Yellowstone carrot, golden burpee beetroot …

Just with a vegetable well known like carrot, “We underestimate how the taste differs from one variety to another, from one terroir to another, and how it changes over the season”, says Erwan Humbert, organic market gardener at new meadows farm, in Longpont-sur-Orge. In his clayey lands of Essonne, however less favorable than sandy soils, he cultivates a large number of species, yellow (from Doubs, yellowstone), orange (dolciva, de luc, bollin, napoli …) or blood red – “Which some customers sometimes tell me is too tasteful!” “, he jokes.
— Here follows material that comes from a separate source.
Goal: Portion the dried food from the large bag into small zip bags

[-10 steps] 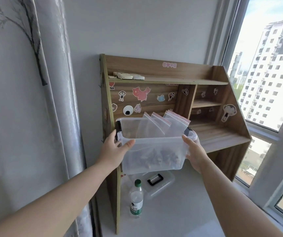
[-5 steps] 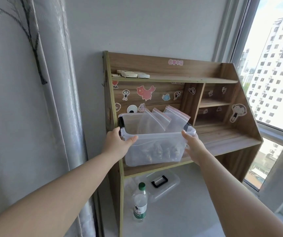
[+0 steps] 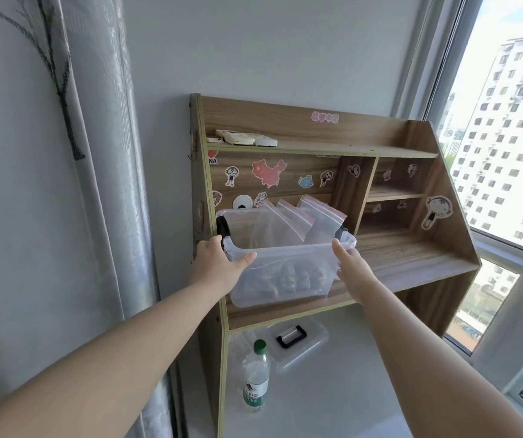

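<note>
Clear bin (image 3: 285, 273) sits on the lower board of the wooden shelf (image 3: 412, 267), at its left end, near the front edge. Inside it: several zip bags (image 3: 314, 219) with red strips, standing up above the rim, and brown dried food (image 3: 285, 279) seen blurred through the front wall; whether the food is in a bag cannot be told.

Left hand (image 3: 216, 267) grips the bin's left end, thumb across the front wall, fingers curled round the rim just below the black latch (image 3: 223, 226).

Right hand (image 3: 352, 267) is at the bin's right front corner, fingers straight and apart, holding nothing; contact with the wall cannot be told.

Under the shelf, on the white top: bottle (image 3: 256, 379) with green cap, upright; bin lid (image 3: 298, 338) with black handle just behind it. Remotes (image 3: 247, 138) lie on the top board. Curtain (image 3: 48, 184) to the left, window (image 3: 506, 153) to the right.
</note>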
The offer is just as plethora of beets (red, white, golden yellow burpee, white and pink striped chioggia …), radishes (black, autumn blue and purple blue meat, white daikon, green green meat , red meat with fuchsia flesh), turnips (green, purple, black, golden ball…), cabbages, mesclun and chard with variegated stems.

“We underestimate how the taste differs from one variety to another, from one terroir to another, and how it changes over the season”

If autumn is the season of choice for vegetable diversity, the current period is still defending itself well with root vegetables still in the ground or recently harvested, and the contribution of those grown in greenhouses.

My two favorites, beetroot and radish, offer inexpensive chromotherapy – the first in cooked form, preferably the second raw. In their generous and oblong format close to a sausage, winter radishes do better than make us wait until the little roses of spring: they are a call to creativity to let themselves be debit (in sticks, in thin rings). the mandolin), admire, combine, marinate, season and bite into. Combine several in a salad of raw vegetables, in carpaccio, in simple toasts as an aperitif, in pickles in vinegar, in fine ravioli superimposed and garnished (with horseradish, crab meat …), it is to play on their visual complementarity and organoleptic, the sweetness of one reducing the spiciness of the other.